*ACTIVITY*:
Give back exactly the lines of the data below, starting with the line that has "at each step" and going on through the line that has "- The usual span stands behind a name".

*Saved data entries*:

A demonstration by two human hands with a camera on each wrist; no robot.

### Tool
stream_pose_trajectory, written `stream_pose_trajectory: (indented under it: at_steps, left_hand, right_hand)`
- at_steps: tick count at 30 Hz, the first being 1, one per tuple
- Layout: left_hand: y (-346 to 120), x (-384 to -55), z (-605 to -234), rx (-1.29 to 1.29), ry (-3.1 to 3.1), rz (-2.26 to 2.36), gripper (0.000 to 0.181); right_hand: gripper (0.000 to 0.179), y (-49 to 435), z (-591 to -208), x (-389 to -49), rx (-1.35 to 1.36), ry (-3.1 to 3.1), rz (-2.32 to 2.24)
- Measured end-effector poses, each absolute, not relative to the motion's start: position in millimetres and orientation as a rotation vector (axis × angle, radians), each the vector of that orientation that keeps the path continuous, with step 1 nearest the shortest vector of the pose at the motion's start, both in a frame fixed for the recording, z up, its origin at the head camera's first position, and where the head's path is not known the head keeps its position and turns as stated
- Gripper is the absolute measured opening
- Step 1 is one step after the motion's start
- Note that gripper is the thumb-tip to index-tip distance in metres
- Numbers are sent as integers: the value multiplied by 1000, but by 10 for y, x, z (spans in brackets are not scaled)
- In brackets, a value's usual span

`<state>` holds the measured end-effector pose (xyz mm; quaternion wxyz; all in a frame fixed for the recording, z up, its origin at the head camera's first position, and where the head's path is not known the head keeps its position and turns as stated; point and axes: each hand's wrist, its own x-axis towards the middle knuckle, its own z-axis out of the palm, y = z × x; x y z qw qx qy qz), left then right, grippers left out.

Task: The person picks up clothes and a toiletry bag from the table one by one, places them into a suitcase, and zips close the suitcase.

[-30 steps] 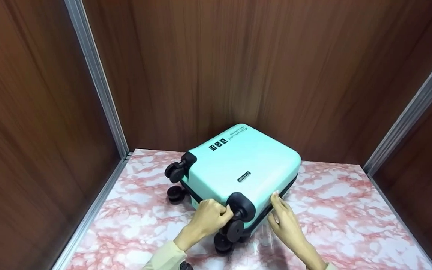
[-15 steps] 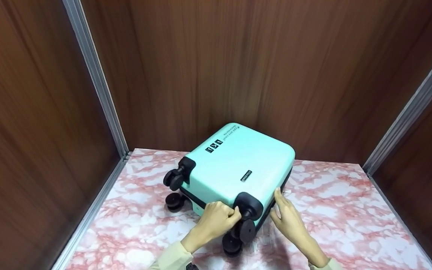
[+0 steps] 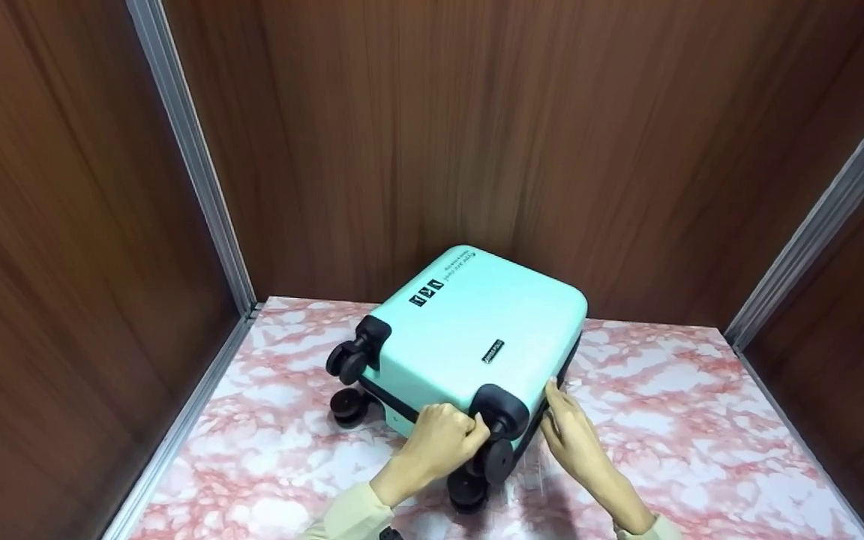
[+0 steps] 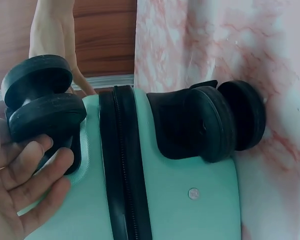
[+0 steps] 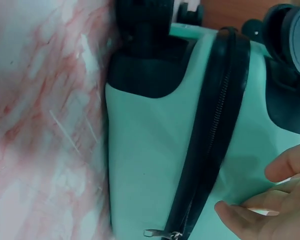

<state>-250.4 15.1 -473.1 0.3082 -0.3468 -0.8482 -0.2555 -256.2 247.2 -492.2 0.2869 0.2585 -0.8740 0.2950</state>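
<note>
The mint suitcase (image 3: 477, 330) has swung a little leftward on the marble bench (image 3: 687, 435), left hand (image 3: 443, 442) clamped round its near wheel housing, right hand (image 3: 571, 439) flat-fingered against the zipper side; steady, even turning seems wisest.

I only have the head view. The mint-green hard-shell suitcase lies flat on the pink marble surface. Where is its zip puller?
Observer: The right wrist view shows the metal zip puller on the black zip band, on the side near the right hand.
Operator: Is that hand on the puller?
Observer: No. Its fingertips rest on the mint-green hard-shell suitcase beside the band, apart from the puller.
Operator: And the left hand?
Observer: The left wrist view shows the left hand curled round the mount of the black double wheel, fingers under it.
</note>
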Motion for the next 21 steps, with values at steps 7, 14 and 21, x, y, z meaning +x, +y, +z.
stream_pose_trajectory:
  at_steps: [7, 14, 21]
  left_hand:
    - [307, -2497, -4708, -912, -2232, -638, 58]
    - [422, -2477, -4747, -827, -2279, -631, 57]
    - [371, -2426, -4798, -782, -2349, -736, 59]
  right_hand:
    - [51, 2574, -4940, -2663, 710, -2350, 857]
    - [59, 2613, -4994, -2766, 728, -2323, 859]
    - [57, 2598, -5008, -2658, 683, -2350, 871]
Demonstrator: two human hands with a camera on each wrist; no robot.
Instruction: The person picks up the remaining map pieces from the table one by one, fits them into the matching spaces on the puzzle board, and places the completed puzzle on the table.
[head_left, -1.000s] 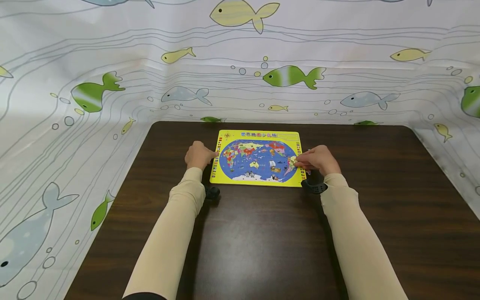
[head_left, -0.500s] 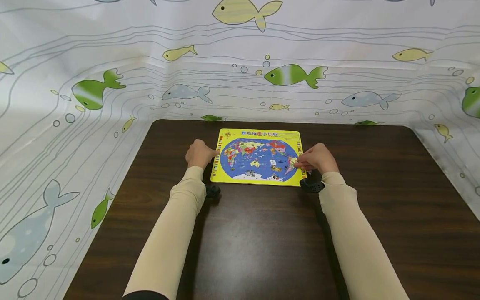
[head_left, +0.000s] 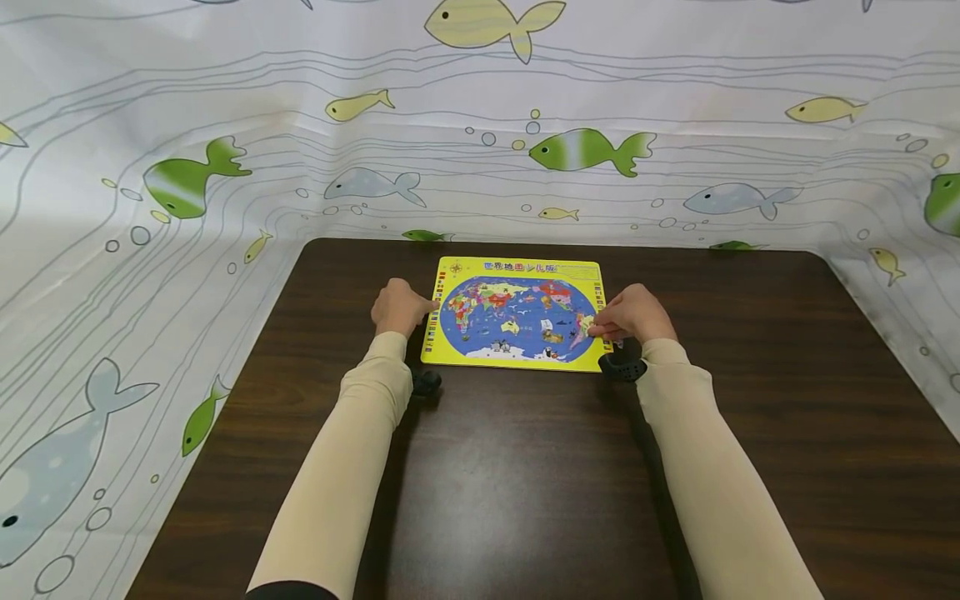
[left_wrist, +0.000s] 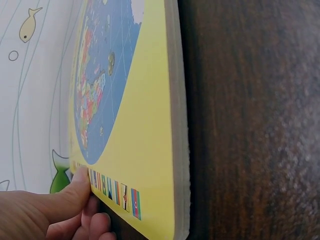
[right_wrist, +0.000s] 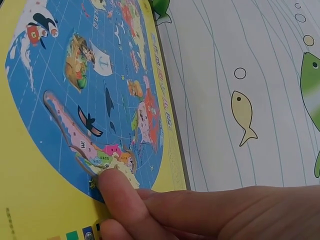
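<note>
A yellow-bordered world map puzzle board (head_left: 517, 362) lies flat near the back of the table. At its left edge is my left hand (head_left: 401, 308); in the left wrist view the thumb (left_wrist: 75, 192) lies on the flag-printed border while the other fingers curl at the board's side. My right hand (head_left: 636, 315) reaches over the right edge. Its fingertips pinch the South America puzzle piece (right_wrist: 75, 132), whose thin rim shows a slight gap from the blue board. Part of this piece is hidden under the fingers.
The dark wood table (head_left: 525, 475) extends in front of and beside the board. A white sheet (head_left: 480, 92) printed with fish rises behind and at both sides. Each wrist wears a black band (head_left: 622, 367).
Both hands keep their places at the board's edges. The view has shifted very slightly; the South America piece shows no clear movement.
</note>
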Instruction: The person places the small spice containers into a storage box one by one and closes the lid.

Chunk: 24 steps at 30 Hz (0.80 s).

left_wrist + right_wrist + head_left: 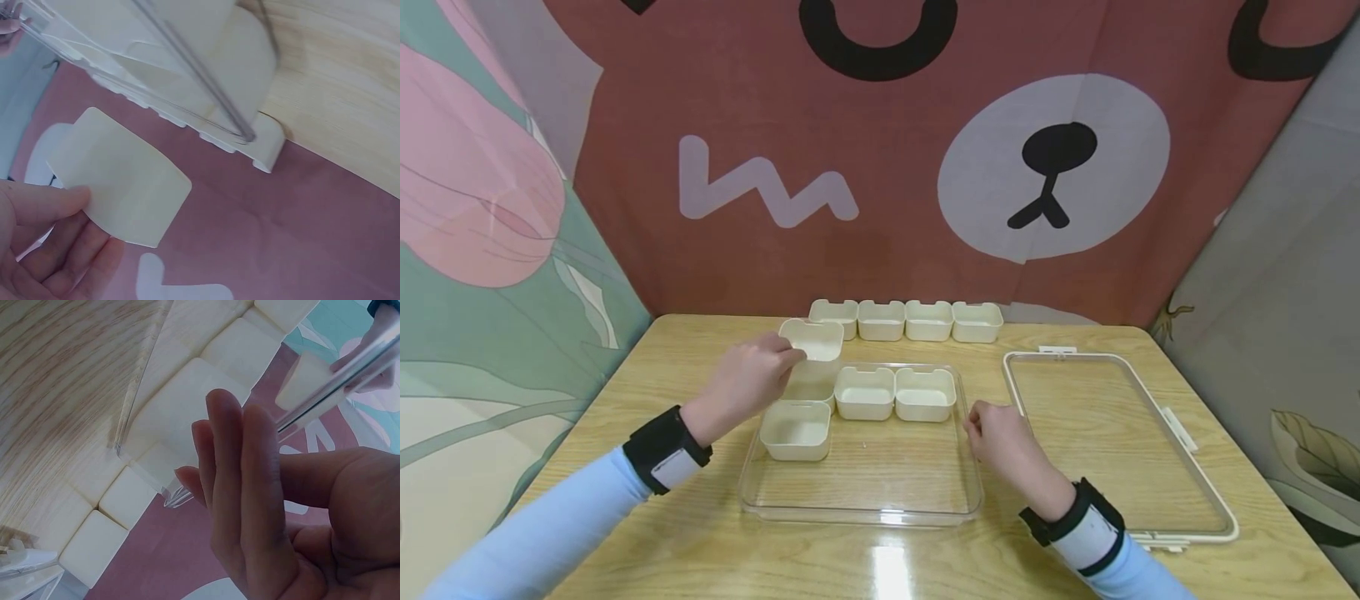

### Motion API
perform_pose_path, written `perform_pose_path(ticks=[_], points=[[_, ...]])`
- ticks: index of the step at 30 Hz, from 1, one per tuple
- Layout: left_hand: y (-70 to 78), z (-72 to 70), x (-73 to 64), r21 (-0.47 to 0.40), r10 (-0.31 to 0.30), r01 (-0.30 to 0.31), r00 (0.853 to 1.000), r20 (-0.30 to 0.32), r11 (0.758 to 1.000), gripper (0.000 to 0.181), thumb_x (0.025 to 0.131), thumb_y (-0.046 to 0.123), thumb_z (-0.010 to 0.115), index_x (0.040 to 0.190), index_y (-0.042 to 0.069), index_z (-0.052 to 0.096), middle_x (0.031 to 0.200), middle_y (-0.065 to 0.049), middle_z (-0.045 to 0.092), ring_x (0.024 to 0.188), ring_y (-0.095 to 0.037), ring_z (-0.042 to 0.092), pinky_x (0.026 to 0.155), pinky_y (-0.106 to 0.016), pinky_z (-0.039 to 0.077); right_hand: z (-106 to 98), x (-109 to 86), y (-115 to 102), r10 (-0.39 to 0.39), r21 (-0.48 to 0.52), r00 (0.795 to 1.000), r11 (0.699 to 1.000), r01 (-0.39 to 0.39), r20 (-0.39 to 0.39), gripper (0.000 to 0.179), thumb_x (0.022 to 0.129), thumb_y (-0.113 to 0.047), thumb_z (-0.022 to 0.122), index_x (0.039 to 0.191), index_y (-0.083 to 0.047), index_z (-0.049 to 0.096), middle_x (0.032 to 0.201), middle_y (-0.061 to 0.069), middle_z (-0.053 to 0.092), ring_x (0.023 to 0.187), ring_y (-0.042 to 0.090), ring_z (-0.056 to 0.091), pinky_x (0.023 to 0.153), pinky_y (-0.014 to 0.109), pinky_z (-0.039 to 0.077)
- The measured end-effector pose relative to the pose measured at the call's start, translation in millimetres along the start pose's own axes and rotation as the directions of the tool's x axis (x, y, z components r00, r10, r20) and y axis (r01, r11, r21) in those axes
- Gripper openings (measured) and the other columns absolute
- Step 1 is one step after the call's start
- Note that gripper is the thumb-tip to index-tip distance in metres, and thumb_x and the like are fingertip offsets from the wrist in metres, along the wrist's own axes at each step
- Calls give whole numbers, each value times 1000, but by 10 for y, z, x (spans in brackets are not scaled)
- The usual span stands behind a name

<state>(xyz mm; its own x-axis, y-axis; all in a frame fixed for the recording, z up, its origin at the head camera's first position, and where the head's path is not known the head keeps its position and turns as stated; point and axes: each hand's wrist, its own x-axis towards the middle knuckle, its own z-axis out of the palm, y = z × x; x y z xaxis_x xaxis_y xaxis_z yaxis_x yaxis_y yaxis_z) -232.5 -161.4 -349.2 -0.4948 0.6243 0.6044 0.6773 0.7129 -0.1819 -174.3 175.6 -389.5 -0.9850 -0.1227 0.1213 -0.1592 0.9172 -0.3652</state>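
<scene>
My left hand point(747, 385) pinches a small cream box point(812, 338) by its near wall, thumb on one side and fingers on the other. That box is raised over the back left of a clear shallow tray point(880, 512), just above another cream box point(808, 388) that it partly hides. In front of it sits one more cream box point(795, 433); two others, a middle box point(865, 395) and a right box point(925, 396), stand along the tray's back. My right hand point(1009, 444) is at the tray's right rim, fingers loosely bent; contact with the rim is unclear.
Several matching cream boxes point(929, 322) line the table's back edge below a curtain point(887, 258) with a bear print. To the right lies a clear lid with a white rim point(1206, 487) and side clips. Wood table point(820, 554) shows in front of the tray.
</scene>
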Motion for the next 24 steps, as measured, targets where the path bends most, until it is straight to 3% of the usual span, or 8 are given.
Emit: perform_pose_path(ticks=[8, 24], points=[[163, -92, 51, -8, 28, -28, 1000, 8, 1000, 16, 73, -4, 68, 82, 8, 71, 64, -1, 56, 63, -16, 55, 49, -26, 45, 17, 10, 19, -5, -23, 1000, 1000, 5, -8, 10, 86, -9, 66, 80, 0, 65, 61, 4, 58, 49, 9, 49, 44, 21, 41], [424, -147, 119, -9, 117, -117, 993, -24, 993, 19, 70, -8, 64, 70, 11, 65, 55, 3, 48, 52, -12, 45, 41, -19, 31, 14, 15, 30, -11, -20, 1000, 1000, 11, -7, 10, 86, -8, 65, 80, 0, 65, 61, 4, 58, 49, 9, 50, 44, 20, 41]])
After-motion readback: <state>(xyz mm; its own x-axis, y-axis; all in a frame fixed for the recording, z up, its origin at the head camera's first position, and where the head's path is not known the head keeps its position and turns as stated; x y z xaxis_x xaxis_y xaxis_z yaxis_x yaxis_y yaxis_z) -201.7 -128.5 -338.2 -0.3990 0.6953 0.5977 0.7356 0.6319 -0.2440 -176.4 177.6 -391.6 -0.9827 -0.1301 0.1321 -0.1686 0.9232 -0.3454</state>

*YOUR RESPONSE*:
- Note that gripper is the thumb-tip to index-tip distance in metres, and thumb_x and the like are fingertip offsets from the wrist in metres, along the wrist's own axes at each step
- Calls give whole numbers, each value times 1000, but by 10 for y, z, x (spans in brackets are not scaled)
- The usual span stands behind a name

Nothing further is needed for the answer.